Etsy Logo

Code as Craft

Using Real-Time Streaming to Power Etsy's Offsite Ads main image

Using Real-Time Streaming to Power Etsy's Offsite Ads

  image

At Etsy, we’re focused on connecting our more than five million sellers with buyers around the world. Etsy sellers have nearly 100 million unique vintage and handcrafted items available on our marketplace, and making those goods visible across the wider Web is one of the most important ways we can help buyers find them. Etsy’s Offsite Ads program enables our sellers to advertise across major sites like Google, Facebook, Bing, and Pinterest (to name a few). It’s a complex operation: We run Offsite Ads on multiple platforms in twelve countries (twelve countries for Google, six each for Facebook and Bing), and all these catalogs have to get their own copies of each listing we place, to ensure that the ads are always showing correct translations and the right pricing and shipping information. Additionally, we have to keep those twenty-four catalogs, each with tens of millions of listings, in sync as our sellers make changes throughout the day. All of this happens while our system needs to take into account user data and privacy choices. This means a system capable of efficient, near real-time updates; if an offsite ad doesn’t match what a buyer would view browsing the listing directly on Etsy, that’s a bad experience for everybody.

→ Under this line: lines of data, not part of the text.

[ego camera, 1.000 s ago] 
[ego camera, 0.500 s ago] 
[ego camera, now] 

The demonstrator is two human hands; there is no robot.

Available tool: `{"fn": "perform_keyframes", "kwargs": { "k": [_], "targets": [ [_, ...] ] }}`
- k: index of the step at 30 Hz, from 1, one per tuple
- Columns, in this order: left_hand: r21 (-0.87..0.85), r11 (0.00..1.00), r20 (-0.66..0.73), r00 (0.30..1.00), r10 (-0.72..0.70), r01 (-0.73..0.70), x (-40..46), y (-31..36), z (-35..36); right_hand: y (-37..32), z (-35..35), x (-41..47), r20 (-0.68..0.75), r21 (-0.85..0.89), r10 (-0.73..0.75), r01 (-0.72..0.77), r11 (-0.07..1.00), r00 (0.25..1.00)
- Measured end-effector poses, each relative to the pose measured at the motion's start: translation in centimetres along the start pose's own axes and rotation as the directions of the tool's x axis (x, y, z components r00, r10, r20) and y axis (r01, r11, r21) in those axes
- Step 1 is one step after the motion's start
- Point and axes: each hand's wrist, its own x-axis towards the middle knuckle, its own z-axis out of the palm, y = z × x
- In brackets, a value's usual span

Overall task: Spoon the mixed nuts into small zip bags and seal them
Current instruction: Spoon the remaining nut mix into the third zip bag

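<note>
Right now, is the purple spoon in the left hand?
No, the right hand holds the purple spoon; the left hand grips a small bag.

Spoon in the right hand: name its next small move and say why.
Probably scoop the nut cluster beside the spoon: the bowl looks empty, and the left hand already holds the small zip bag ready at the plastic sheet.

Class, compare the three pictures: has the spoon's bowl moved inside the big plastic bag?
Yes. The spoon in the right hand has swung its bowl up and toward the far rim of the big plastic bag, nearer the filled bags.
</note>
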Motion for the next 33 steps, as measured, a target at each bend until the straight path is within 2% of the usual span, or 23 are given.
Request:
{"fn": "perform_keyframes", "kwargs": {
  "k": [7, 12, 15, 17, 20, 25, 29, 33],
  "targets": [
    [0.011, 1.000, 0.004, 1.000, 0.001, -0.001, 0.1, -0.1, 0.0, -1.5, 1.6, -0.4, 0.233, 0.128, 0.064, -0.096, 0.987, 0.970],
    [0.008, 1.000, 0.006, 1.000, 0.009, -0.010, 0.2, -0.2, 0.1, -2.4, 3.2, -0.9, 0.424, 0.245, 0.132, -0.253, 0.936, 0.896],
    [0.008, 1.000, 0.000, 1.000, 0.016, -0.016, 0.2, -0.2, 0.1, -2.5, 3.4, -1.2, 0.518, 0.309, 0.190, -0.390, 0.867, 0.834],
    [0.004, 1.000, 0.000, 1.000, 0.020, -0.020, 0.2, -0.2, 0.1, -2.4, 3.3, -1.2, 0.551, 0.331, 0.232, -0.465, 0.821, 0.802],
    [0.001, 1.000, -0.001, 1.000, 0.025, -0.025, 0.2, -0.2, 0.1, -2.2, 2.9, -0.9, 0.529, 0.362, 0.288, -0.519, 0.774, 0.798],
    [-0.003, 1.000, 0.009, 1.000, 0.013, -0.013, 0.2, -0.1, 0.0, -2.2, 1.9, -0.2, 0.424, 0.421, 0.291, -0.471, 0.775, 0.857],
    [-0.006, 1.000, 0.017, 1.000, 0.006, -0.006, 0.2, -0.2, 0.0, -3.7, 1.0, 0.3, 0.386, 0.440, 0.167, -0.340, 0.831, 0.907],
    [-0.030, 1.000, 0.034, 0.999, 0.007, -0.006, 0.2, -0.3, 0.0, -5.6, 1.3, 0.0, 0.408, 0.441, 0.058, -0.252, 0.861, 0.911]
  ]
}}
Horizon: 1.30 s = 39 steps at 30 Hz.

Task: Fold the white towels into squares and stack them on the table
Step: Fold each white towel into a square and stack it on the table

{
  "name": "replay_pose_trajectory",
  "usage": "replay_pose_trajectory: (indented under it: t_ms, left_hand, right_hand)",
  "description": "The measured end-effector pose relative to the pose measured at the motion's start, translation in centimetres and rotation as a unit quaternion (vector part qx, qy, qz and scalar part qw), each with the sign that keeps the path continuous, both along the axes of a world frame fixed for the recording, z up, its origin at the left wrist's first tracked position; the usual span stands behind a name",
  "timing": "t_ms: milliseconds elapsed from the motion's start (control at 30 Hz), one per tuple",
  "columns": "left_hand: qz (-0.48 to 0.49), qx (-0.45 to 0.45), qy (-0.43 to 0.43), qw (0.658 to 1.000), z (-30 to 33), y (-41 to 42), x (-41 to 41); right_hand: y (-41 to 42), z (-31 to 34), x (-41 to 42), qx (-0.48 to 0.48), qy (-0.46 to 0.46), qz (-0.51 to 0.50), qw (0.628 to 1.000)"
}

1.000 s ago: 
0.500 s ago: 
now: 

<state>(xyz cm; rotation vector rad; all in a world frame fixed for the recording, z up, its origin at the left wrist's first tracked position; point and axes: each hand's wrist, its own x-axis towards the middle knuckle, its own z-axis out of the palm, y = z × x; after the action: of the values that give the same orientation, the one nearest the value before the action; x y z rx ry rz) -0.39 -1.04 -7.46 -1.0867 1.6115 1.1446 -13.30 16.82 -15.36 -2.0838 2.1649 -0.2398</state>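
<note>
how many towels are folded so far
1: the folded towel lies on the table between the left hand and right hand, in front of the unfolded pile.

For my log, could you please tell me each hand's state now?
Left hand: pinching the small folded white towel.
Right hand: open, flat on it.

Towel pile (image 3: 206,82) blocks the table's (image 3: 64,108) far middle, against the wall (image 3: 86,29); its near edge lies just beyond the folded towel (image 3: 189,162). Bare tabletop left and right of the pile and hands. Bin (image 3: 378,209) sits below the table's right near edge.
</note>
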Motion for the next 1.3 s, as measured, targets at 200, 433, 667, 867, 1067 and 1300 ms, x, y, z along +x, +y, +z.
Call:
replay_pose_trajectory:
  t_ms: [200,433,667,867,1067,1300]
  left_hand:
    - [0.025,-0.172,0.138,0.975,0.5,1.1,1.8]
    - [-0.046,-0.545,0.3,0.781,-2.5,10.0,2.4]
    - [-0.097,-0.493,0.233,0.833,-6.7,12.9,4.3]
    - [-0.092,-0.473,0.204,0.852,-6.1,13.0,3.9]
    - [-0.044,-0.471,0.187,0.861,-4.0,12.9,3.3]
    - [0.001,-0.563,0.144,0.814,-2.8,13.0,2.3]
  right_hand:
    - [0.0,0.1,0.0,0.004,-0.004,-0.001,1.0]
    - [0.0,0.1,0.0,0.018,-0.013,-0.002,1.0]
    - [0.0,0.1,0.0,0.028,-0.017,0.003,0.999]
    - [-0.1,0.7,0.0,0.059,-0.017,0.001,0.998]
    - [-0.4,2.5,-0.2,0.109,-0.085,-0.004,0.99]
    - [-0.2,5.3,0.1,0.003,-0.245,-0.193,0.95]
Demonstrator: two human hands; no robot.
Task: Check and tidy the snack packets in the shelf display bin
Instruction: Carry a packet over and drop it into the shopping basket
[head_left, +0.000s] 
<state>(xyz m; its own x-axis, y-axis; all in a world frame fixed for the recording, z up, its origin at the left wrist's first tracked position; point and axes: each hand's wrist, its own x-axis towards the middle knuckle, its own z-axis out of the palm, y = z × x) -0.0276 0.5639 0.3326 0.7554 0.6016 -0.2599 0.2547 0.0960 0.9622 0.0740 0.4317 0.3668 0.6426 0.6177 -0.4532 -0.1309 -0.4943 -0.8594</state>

The Good, The Bad and The GPLA

Historically, Etsy syndicated eligible listings to our partnering vendors through Google’s Product Listing Ads on Etsy’s internal integration system known as “GPLA”. Etsy built its GPLA integration in 2012, and was based on asynchronous background processing. Whenever we needed to update our third-party vendors – when sellers changed their listings, when items got purchased and became unavailable – GPLA would kick off a job to execute the update. The job would check to see if this listing change was worthy of updating offsite ads, and if so, would store a new record in a database table indicating this listing needed to be resyndicated. Another job, running every five minutes, queried for any records inserted since the last run and then would generate a new Google Product payload per listing, and finally queue up a final job to send one or more giant JSON blobs containing up to 300 changed listings to Google's Batch Product API to propagate the changes. GPLA was built with this architecture due to the limitations of Etsy still being hosted in our own data centers. We were limited to only using technologies that had already been provisioned, tested and made available to Etsy engineers.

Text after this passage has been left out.